(Items listed in a dataset)

■ ■ ■ ■ ■ ■ ■

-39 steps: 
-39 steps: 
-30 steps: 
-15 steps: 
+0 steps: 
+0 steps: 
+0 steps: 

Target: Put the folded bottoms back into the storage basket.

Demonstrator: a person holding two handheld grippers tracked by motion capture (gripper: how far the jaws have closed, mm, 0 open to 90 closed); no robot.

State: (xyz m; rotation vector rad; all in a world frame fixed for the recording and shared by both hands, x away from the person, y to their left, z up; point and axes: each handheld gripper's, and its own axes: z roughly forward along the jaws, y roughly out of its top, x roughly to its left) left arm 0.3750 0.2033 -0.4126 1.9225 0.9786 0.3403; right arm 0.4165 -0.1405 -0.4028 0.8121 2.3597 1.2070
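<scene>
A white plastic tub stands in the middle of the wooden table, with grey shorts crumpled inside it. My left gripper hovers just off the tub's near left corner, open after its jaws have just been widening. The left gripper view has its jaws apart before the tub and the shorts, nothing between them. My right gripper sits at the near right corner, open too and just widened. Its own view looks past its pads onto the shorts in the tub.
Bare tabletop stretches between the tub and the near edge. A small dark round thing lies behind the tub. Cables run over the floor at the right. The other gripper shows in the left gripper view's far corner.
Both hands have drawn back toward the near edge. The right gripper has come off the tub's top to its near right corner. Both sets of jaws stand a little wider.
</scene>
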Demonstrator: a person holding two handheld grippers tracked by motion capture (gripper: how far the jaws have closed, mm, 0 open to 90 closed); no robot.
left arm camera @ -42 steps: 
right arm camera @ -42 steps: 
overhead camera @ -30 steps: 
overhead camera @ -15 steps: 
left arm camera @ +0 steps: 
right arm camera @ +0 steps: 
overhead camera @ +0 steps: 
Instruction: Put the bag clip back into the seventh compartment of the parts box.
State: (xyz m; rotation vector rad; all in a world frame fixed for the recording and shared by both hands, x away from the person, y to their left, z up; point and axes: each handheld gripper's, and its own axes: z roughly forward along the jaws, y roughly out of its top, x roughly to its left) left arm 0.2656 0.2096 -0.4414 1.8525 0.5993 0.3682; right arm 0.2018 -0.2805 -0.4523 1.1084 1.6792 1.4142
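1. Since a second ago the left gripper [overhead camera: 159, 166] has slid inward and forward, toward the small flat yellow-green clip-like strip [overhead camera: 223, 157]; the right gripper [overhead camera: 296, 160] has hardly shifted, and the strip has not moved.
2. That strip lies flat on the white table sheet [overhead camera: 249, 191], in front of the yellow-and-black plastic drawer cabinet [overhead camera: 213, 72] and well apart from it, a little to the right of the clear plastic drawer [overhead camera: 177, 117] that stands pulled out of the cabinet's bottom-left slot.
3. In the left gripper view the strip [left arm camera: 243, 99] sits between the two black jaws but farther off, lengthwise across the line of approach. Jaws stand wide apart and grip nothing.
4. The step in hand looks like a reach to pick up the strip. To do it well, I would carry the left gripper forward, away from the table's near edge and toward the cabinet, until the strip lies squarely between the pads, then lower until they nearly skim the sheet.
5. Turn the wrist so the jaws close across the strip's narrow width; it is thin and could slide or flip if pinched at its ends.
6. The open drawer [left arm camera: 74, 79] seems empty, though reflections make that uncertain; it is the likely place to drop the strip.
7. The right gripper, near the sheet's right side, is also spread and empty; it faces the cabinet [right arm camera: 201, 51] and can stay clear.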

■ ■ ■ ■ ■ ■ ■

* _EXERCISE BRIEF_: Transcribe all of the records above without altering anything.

* _WRITTEN ANSWER_:
-39 steps: 
-39 steps: 
-30 steps: 
-15 steps: 
+0 steps: 
+0 steps: 
+0 steps: 

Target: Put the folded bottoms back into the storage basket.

Demonstrator: a person holding two handheld grippers tracked by motion capture (gripper: how far the jaws have closed, mm, 0 open to 90 closed); no robot.

State: (xyz m; rotation vector rad; all in a world frame fixed for the recording and shared by both hands, x away from the person, y to their left, z up; point and axes: each handheld gripper's, and its own axes: z roughly forward along the jaws, y roughly out of its top, x roughly to its left) left arm 0.3750 0.2033 -0.4126 1.9225 0.9786 0.3403; right arm 0.4165 -0.1405 -0.4028 0.8121 2.3597 1.2070
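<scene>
A white plastic tub stands in the middle of the wooden table, with grey shorts crumpled inside it. My left gripper hovers just off the tub's near left corner, open after its jaws have just been widening. The left gripper view has its jaws apart before the tub and the shorts, nothing between them. My right gripper sits at the near right corner, open too and just widened. Its own view looks past its pads onto the shorts in the tub.
Bare tabletop stretches between the tub and the near edge. A small dark round thing lies behind the tub. Cables run over the floor at the right. The other gripper shows in the left gripper view's far corner.
Both hands have drawn back toward the near edge. The right gripper has come off the tub's top to its near right corner. Both sets of jaws stand a little wider.
</scene>
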Demonstrator: a person holding two handheld grippers tracked by motion capture (gripper: how far the jaws have closed, mm, 0 open to 90 closed); no robot.
left arm camera @ -42 steps: 
right arm camera @ -42 steps: 
overhead camera @ -30 steps: 
overhead camera @ -15 steps: 
left arm camera @ +0 steps: 
right arm camera @ +0 steps: 
overhead camera @ +0 steps: 
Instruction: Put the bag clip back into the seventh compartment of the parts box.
State: (xyz m; rotation vector rad; all in a world frame fixed for the recording and shared by both hands, x away from the person, y to their left, z up; point and axes: each handheld gripper's, and its own axes: z roughly forward along the jaws, y roughly out of its top, x roughly to its left) left arm 0.2656 0.2096 -0.4414 1.8525 0.5993 0.3682; right arm 0.2018 -0.2805 -0.4523 1.1084 1.6792 1.4142
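1. Since a second ago the left gripper [overhead camera: 159, 166] has slid inward and forward, toward the small flat yellow-green clip-like strip [overhead camera: 223, 157]; the right gripper [overhead camera: 296, 160] has hardly shifted, and the strip has not moved.
2. That strip lies flat on the white table sheet [overhead camera: 249, 191], in front of the yellow-and-black plastic drawer cabinet [overhead camera: 213, 72] and well apart from it, a little to the right of the clear plastic drawer [overhead camera: 177, 117] that stands pulled out of the cabinet's bottom-left slot.
3. In the left gripper view the strip [left arm camera: 243, 99] sits between the two black jaws but farther off, lengthwise across the line of approach. Jaws stand wide apart and grip nothing.
4. The step in hand looks like a reach to pick up the strip. To do it well, I would carry the left gripper forward, away from the table's near edge and toward the cabinet, until the strip lies squarely between the pads, then lower until they nearly skim the sheet.
5. Turn the wrist so the jaws close across the strip's narrow width; it is thin and could slide or flip if pinched at its ends.
6. The open drawer [left arm camera: 74, 79] seems empty, though reflections make that uncertain; it is the likely place to drop the strip.
7. The right gripper, near the sheet's right side, is also spread and empty; it faces the cabinet [right arm camera: 201, 51] and can stay clear.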

No more output will be given.